Omit the images, then repeat the listing exactly.

◆ ◆ ◆ ◆ ◆ ◆ ◆

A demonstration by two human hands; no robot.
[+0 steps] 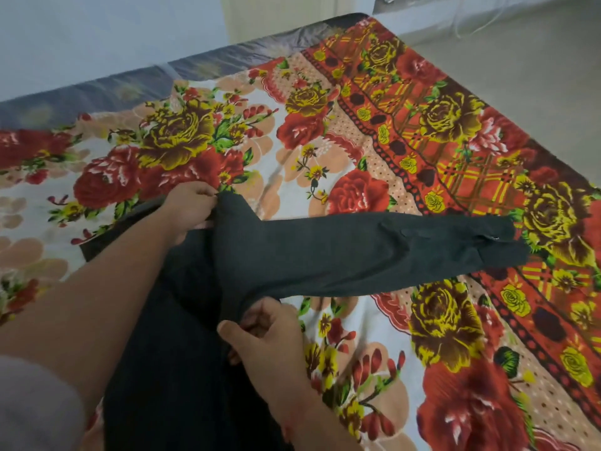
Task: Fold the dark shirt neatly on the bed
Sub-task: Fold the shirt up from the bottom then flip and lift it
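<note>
The dark shirt (292, 252) lies on the bed (325, 164), its body running toward the lower left and one long sleeve stretched flat to the right, cuff near the right side. My left hand (190, 208) pinches the shirt's upper edge at the shoulder. My right hand (270, 333) grips the fabric at the underarm, where the sleeve meets the body. The lower part of the shirt is hidden under my arms and runs off the bottom of the view.
A flowered bedsheet in red, yellow and white covers the bed. A grey-blue mattress edge (130, 83) runs along the far side by the wall. Bare floor (520, 60) lies beyond the bed's right corner.
</note>
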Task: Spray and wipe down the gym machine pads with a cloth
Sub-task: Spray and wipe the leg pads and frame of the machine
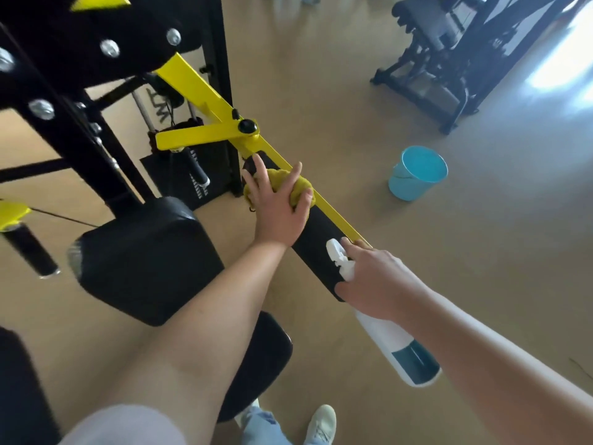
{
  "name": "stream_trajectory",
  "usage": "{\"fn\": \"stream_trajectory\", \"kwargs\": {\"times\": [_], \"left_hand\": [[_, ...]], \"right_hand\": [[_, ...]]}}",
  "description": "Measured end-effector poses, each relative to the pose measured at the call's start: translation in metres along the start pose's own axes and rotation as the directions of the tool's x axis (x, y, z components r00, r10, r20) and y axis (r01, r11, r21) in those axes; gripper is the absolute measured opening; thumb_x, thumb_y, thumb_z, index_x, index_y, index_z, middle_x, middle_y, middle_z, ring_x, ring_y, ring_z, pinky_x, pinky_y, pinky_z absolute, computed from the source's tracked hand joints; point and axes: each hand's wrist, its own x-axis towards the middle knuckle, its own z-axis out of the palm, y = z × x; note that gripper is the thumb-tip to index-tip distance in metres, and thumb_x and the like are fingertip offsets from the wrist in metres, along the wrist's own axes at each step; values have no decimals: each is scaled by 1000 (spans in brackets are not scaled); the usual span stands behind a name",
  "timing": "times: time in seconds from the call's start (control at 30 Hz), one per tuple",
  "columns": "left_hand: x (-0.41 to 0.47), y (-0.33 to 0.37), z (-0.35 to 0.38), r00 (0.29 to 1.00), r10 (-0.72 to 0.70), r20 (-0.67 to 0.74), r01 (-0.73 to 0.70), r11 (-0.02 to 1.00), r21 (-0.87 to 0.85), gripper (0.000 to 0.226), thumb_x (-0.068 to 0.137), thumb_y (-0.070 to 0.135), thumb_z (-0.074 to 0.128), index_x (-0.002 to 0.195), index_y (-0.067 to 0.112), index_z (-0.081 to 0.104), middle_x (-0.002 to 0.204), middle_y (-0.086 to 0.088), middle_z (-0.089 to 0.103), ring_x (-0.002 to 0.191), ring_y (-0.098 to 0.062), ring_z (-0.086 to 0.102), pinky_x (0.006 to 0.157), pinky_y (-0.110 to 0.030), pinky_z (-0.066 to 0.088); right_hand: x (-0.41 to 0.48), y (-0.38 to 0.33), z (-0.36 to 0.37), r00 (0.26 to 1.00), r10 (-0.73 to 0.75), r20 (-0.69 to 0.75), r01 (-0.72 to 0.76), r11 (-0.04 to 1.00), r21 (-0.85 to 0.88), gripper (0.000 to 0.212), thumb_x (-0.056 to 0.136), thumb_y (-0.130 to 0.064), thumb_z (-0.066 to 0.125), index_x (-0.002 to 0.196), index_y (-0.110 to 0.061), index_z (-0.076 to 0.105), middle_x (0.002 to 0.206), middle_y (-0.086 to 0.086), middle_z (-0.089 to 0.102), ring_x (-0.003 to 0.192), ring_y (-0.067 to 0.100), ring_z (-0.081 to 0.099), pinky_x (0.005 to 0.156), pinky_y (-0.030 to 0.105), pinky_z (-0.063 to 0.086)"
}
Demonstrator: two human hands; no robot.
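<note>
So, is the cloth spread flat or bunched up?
Bunched: the yellow cloth sits in a wad under the left hand, pressed on the black pad.

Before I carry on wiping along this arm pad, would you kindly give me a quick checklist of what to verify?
1. Cloth pressed on the long black pad under the left hand: ok.
2. Right hand grip on the spray bottle secure: ok.
3. Nozzle over the pad, pointing away from you: ok.
4. Pad surface wet with spray: cannot tell.
5. Blue bucket standing on the floor apart from the machine and your feet: ok.
6. Rest of the pad ahead of the cloth free of obstacles: ok.
</note>
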Motion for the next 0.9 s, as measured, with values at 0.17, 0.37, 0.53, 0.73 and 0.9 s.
{"fn": "stream_trajectory", "kwargs": {"times": [0.17,0.37,0.53,0.73,0.9], "left_hand": [[-69,33,20,996,-66,55,78,965,-249,59,99,68,33,155,49,30,165,-2,-33,152,-35,-28,124,-64,7],[-112,87,19,841,-533,96,350,398,-848,102,58,89,72,145,61,28,158,10,28,140,-18,46,106,-46,52],[-124,80,34,887,-436,-152,319,817,-480,80,85,52,74,152,33,35,138,-7,35,121,-20,52,103,-32,49],[-144,70,60,943,-314,-108,225,842,-491,56,99,27,65,145,29,34,164,1,15,147,-5,22,116,-30,34],[-103,57,48,963,-268,0,241,866,-438,73,100,43,58,158,43,14,169,1,-23,157,-21,-9,120,-42,19]], "right_hand": [[2,11,11,998,-69,6,69,997,-25,88,90,-46,60,166,-31,16,170,0,28,148,30,41,111,38,44],[1,23,20,991,-133,-20,131,989,-64,89,81,-56,49,162,-42,14,169,2,32,150,31,40,106,41,47],[-4,37,18,985,-154,-80,152,988,-30,74,82,-48,55,152,-33,39,149,4,54,127,31,58,83,35,48],[-6,28,0,961,-172,-217,184,982,34,24,94,-54,48,109,-36,55,92,-11,59,83,21,63,58,30,44],[11,2,-19,963,-182,-199,184,983,-10,23,93,-50,49,107,-34,56,94,-8,61,81,19,61,60,31,46]]}}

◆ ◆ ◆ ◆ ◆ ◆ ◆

* ANSWER TO THE EXERCISE *
A demonstration by two human hands; no robot.
[+0 steps] 
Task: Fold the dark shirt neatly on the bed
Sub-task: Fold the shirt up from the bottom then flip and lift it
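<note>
The dark shirt (292, 252) lies on the bed (325, 164), its body running toward the lower left and one long sleeve stretched flat to the right, cuff near the right side. My left hand (190, 208) pinches the shirt's upper edge at the shoulder. My right hand (270, 333) grips the fabric at the underarm, where the sleeve meets the body. The lower part of the shirt is hidden under my arms and runs off the bottom of the view.
A flowered bedsheet in red, yellow and white covers the bed. A grey-blue mattress edge (130, 83) runs along the far side by the wall. Bare floor (520, 60) lies beyond the bed's right corner.
</note>
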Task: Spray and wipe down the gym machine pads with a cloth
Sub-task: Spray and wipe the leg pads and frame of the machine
{
  "name": "stream_trajectory",
  "usage": "{\"fn\": \"stream_trajectory\", \"kwargs\": {\"times\": [_], \"left_hand\": [[_, ...]], \"right_hand\": [[_, ...]]}}",
  "description": "Measured end-effector poses, each relative to the pose measured at the call's start: translation in metres along the start pose's own axes and rotation as the directions of the tool's x axis (x, y, z components r00, r10, r20) and y axis (r01, r11, r21) in those axes; gripper is the absolute measured opening; thumb_x, thumb_y, thumb_z, index_x, index_y, index_z, middle_x, middle_y, middle_z, ring_x, ring_y, ring_z, pinky_x, pinky_y, pinky_z absolute, computed from the source's tracked hand joints; point and axes: each hand's wrist, its own x-axis towards the middle knuckle, its own z-axis out of the palm, y = z × x; note that gripper is the thumb-tip to index-tip distance in metres, and thumb_x and the like are fingertip offsets from the wrist in metres, along the wrist's own axes at each step; values have no decimals: each is scaled by 1000 (spans in brackets are not scaled); the usual span stands behind a name",
  "timing": "times: time in seconds from the call's start (control at 30 Hz), one per tuple",
  "columns": "left_hand: x (-0.41 to 0.47), y (-0.33 to 0.37), z (-0.35 to 0.38), r00 (0.29 to 1.00), r10 (-0.72 to 0.70), r20 (-0.67 to 0.74), r01 (-0.73 to 0.70), r11 (-0.02 to 1.00), r21 (-0.87 to 0.85), gripper (0.000 to 0.226), thumb_x (-0.068 to 0.137), thumb_y (-0.070 to 0.135), thumb_z (-0.074 to 0.128), index_x (-0.002 to 0.195), index_y (-0.067 to 0.112), index_z (-0.081 to 0.104), middle_x (-0.002 to 0.204), middle_y (-0.086 to 0.088), middle_z (-0.089 to 0.103), ring_x (-0.002 to 0.191), ring_y (-0.098 to 0.062), ring_z (-0.086 to 0.102), pinky_x (0.006 to 0.157), pinky_y (-0.110 to 0.030), pinky_z (-0.066 to 0.088); right_hand: x (-0.41 to 0.48), y (-0.38 to 0.33), z (-0.36 to 0.37), r00 (0.26 to 1.00), r10 (-0.73 to 0.75), r20 (-0.69 to 0.75), r01 (-0.72 to 0.76), r11 (-0.04 to 1.00), r21 (-0.85 to 0.88), gripper (0.000 to 0.212), thumb_x (-0.056 to 0.136), thumb_y (-0.130 to 0.064), thumb_z (-0.066 to 0.125), index_x (-0.002 to 0.196), index_y (-0.110 to 0.061), index_z (-0.076 to 0.105), middle_x (0.002 to 0.206), middle_y (-0.086 to 0.086), middle_z (-0.089 to 0.102), ring_x (-0.003 to 0.192), ring_y (-0.067 to 0.100), ring_z (-0.081 to 0.099), pinky_x (0.005 to 0.156), pinky_y (-0.030 to 0.105), pinky_z (-0.063 to 0.086)"
}
Demonstrator: two human hands; no robot.
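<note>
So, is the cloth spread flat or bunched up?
Bunched: the yellow cloth sits in a wad under the left hand, pressed on the black pad.

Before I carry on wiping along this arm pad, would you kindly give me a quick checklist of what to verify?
1. Cloth pressed on the long black pad under the left hand: ok.
2. Right hand grip on the spray bottle secure: ok.
3. Nozzle over the pad, pointing away from you: ok.
4. Pad surface wet with spray: cannot tell.
5. Blue bucket standing on the floor apart from the machine and your feet: ok.
6. Rest of the pad ahead of the cloth free of obstacles: ok.
</note>
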Motion for the next 0.9 s, as measured, with values at 0.17, 0.37, 0.53, 0.73 and 0.9 s.
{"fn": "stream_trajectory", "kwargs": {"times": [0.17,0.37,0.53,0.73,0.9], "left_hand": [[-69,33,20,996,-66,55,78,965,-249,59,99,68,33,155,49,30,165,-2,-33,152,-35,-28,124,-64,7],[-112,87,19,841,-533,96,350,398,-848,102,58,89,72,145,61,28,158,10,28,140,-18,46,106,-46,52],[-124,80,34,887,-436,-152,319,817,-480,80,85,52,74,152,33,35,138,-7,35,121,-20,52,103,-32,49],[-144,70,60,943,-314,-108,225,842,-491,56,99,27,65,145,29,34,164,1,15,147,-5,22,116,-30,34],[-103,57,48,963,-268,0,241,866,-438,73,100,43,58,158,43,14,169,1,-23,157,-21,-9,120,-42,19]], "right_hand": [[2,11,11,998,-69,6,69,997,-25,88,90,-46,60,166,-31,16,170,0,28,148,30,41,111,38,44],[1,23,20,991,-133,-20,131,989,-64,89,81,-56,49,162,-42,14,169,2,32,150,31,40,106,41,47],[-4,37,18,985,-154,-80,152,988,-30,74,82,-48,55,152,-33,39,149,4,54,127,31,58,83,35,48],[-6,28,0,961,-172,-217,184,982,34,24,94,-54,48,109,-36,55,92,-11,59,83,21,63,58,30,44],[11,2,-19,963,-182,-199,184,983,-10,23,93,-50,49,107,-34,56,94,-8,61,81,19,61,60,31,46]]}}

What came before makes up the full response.